## Your instructions
Across the entries below, tally every line that holds the word "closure". Give only the tally.

## Supplied records
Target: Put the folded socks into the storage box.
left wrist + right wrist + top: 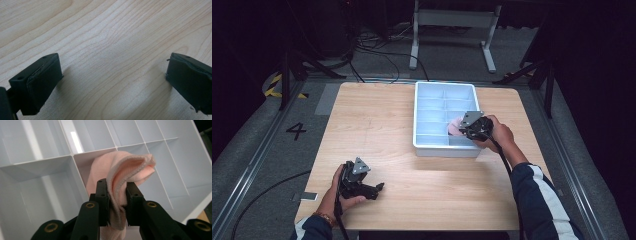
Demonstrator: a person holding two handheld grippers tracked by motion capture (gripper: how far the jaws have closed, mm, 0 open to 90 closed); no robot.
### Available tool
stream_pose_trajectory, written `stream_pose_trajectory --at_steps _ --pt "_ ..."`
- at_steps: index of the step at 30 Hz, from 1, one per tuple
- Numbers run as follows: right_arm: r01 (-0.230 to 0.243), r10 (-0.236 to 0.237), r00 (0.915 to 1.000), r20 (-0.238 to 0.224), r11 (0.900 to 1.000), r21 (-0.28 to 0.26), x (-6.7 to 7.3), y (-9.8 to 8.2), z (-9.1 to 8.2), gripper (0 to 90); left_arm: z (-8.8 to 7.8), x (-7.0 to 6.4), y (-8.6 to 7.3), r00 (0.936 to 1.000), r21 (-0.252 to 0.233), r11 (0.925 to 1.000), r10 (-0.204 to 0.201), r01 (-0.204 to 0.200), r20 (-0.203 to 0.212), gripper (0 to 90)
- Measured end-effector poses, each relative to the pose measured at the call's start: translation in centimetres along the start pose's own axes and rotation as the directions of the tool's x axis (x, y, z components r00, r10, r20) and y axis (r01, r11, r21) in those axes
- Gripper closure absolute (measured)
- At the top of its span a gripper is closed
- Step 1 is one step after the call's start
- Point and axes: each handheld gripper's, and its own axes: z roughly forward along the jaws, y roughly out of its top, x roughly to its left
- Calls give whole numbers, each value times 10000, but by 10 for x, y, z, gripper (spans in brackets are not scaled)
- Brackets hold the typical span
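- Pink cloth [117,177]: small folded knit piece, pinched between the jaws of the right gripper [117,202], hanging over the divided tray [40,162]. In the high view the cloth [455,126] shows as a pink patch at the right half of the tray, toward its near end, just left of the gripper head.
- Cloth fold points up and away from the jaws; a stitched hem runs along the folded edge; the lower end drops below the jaw tips. Cannot tell if it touches the tray floor.
- Right gripper [472,127]: jaws clamped on the cloth, fabric bunched between the pads. Right hand [498,134] holds it over the tray's right wall; grey three-cornered plate on top.
- Tray [419,120]: pale blue-white plastic, thin dividers forming several compartments, sitting on the far-right part of the table [372,120].
- Left gripper [374,189]: held by the left hand [339,192] at the near-left of the table, well apart from the tray, tips pointing right.
- Left gripper [110,80]: jaws spread wide, nothing between them, bare light wood grain [107,37] under them; they sit low at the tabletop, casting shadows.
- Table: light wood top; dark floor, cables and a metal frame beyond the far edge.
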Motion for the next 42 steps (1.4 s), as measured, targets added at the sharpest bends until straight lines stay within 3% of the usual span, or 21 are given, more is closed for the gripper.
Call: stream_pose_trajectory --at_steps 11,18,28,37,42 --pt "-303 354 9936 -1072 9984 485 -7 5 5 759 0 0 0 10000 2 10000 2 -2 -2 5" --pt "-319 446 9921 -1169 9936 1086 -15 6 9 759 0 0 0 10000 1 10000 0 0 -2 5" --pt "-426 586 9883 -1411 9925 1142 -16 4 15 757 0 0 0 10000 2 10000 -1 1 -1 5" --pt "-645 905 9832 -1582 9846 1625 -19 7 20 754 0 0 0 10000 1 10000 1 -1 0 5" --pt "-936 1294 9764 -1730 9750 2014 -21 10 22 747 0 0 0 10000 1 10000 1 -1 -4 5"
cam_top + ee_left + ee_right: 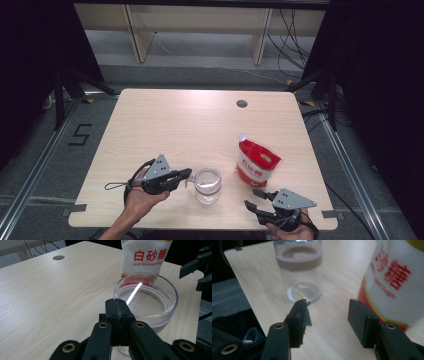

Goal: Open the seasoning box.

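A clear glass jar (207, 185) stands near the table's front edge. My left gripper (188, 173) lies just left of it, jaws shut with nothing visible between them; in the left gripper view its tips (116, 302) sit at the jar's (146, 298) near rim. A thin white streak slants inside the jar; stick or glint, I cannot tell. A red-and-white bag of granulated sugar (256, 162) stands right of the jar. My right gripper (252, 198) hovers at the front right, open, with only bare table between its jaws (328, 307), facing the jar (298, 270) and the bag (392, 282).
The light wooden table (165, 125) has a round cable hole (242, 103) at its far right. Dark curtains flank both sides. Cables lie on the floor beyond the far edge. My right gripper (200, 267) shows past the jar in the left gripper view.
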The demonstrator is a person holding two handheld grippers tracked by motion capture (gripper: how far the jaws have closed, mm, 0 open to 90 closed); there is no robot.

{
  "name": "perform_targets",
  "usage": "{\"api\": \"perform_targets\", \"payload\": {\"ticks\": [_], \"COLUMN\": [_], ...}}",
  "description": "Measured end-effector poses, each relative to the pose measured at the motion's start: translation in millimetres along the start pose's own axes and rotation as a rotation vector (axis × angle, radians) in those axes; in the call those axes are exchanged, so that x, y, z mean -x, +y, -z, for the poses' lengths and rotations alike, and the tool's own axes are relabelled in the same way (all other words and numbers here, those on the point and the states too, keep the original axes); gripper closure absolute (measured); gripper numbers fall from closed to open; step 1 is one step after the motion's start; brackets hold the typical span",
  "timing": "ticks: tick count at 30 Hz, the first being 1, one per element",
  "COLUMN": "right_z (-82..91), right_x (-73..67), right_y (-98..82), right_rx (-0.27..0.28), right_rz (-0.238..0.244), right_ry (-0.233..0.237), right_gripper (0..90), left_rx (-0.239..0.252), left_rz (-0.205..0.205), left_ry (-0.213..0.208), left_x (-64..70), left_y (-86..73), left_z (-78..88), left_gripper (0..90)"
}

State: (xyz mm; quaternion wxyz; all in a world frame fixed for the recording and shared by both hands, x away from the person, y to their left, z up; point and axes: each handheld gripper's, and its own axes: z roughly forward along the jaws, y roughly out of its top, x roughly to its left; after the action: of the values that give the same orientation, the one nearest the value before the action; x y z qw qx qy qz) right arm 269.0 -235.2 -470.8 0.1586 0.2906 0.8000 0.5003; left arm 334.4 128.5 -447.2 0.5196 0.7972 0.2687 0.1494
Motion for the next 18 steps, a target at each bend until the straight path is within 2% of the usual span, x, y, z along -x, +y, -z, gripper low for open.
{"api": "perform_targets", "payload": {"ticks": [2, 3, 4, 5, 8, 9, 10, 11, 12, 14, 15, 17, 18], "right_z": [-1.1, -5.7, -5.7, -10.3, -12.9, -17.8, -17.8, -21.1, -24.5, -27.5, -34.1, -38.8, -41.9], "right_x": [-1.5, -4.6, -4.6, -7.4, -9.9, -11.3, -11.3, -14.1, -13.6, -14.6, -15.4, -16.6, -18.0], "right_y": [1.5, 4.3, 4.3, 6.1, 8.2, 10.9, 10.9, 14.0, 15.8, 17.2, 20.1, 23.2, 24.5], "right_rx": [0.014, 0.019, 0.019, 0.002, 0.002, 0.025, 0.025, 0.013, 0.020, 0.020, 0.024, 0.009, 0.009], "right_rz": [0.003, 0.029, 0.029, 0.026, 0.025, 0.045, 0.045, 0.042, 0.059, 0.055, 0.075, 0.074, 0.073], "right_ry": [-0.004, 0.007, 0.007, 0.028, 0.030, 0.035, 0.035, 0.027, 0.039, 0.043, 0.046, 0.042, 0.050], "right_gripper": [55.9, 59.6, 59.6, 64.1, 68.3, 73.5, 73.5, 77.9, 79.4, 80.6, 82.6, 84.0, 84.3], "left_rx": [-0.003, -0.004, -0.004, -0.002, 0.001, 0.000, 0.000, -0.003, -0.004, -0.005, -0.001, -0.001, -0.002], "left_rz": [-0.005, -0.005, -0.005, 0.000, 0.001, 0.001, 0.001, -0.001, -0.004, -0.008, 0.007, 0.018, 0.004], "left_ry": [-0.001, -0.001, -0.001, 0.000, 0.001, 0.000, 0.000, 0.000, -0.001, -0.003, -0.002, -0.004, -0.003], "left_x": [-0.3, -0.4, -0.4, 0.3, 0.5, 0.5, 0.5, 0.7, 0.7, 0.4, 0.6, 1.1, 0.4], "left_y": [-0.3, -0.4, -0.4, -0.8, -1.0, -1.0, -1.0, -1.1, -1.1, -1.0, -1.3, -1.6, -1.3], "left_z": [0.3, 0.4, 0.4, 0.4, 0.6, 0.7, 0.7, 1.0, 1.2, 1.3, 1.1, 1.0, 1.2], "left_gripper": [89.1, 89.1, 89.1, 89.1, 89.1, 89.1, 89.1, 89.1, 89.1, 89.1, 89.1, 89.1, 89.1]}}
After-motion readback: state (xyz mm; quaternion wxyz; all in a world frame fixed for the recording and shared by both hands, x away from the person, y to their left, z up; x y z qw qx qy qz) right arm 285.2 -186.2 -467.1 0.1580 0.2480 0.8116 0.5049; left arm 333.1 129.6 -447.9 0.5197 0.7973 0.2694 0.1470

## Output of the exercise
2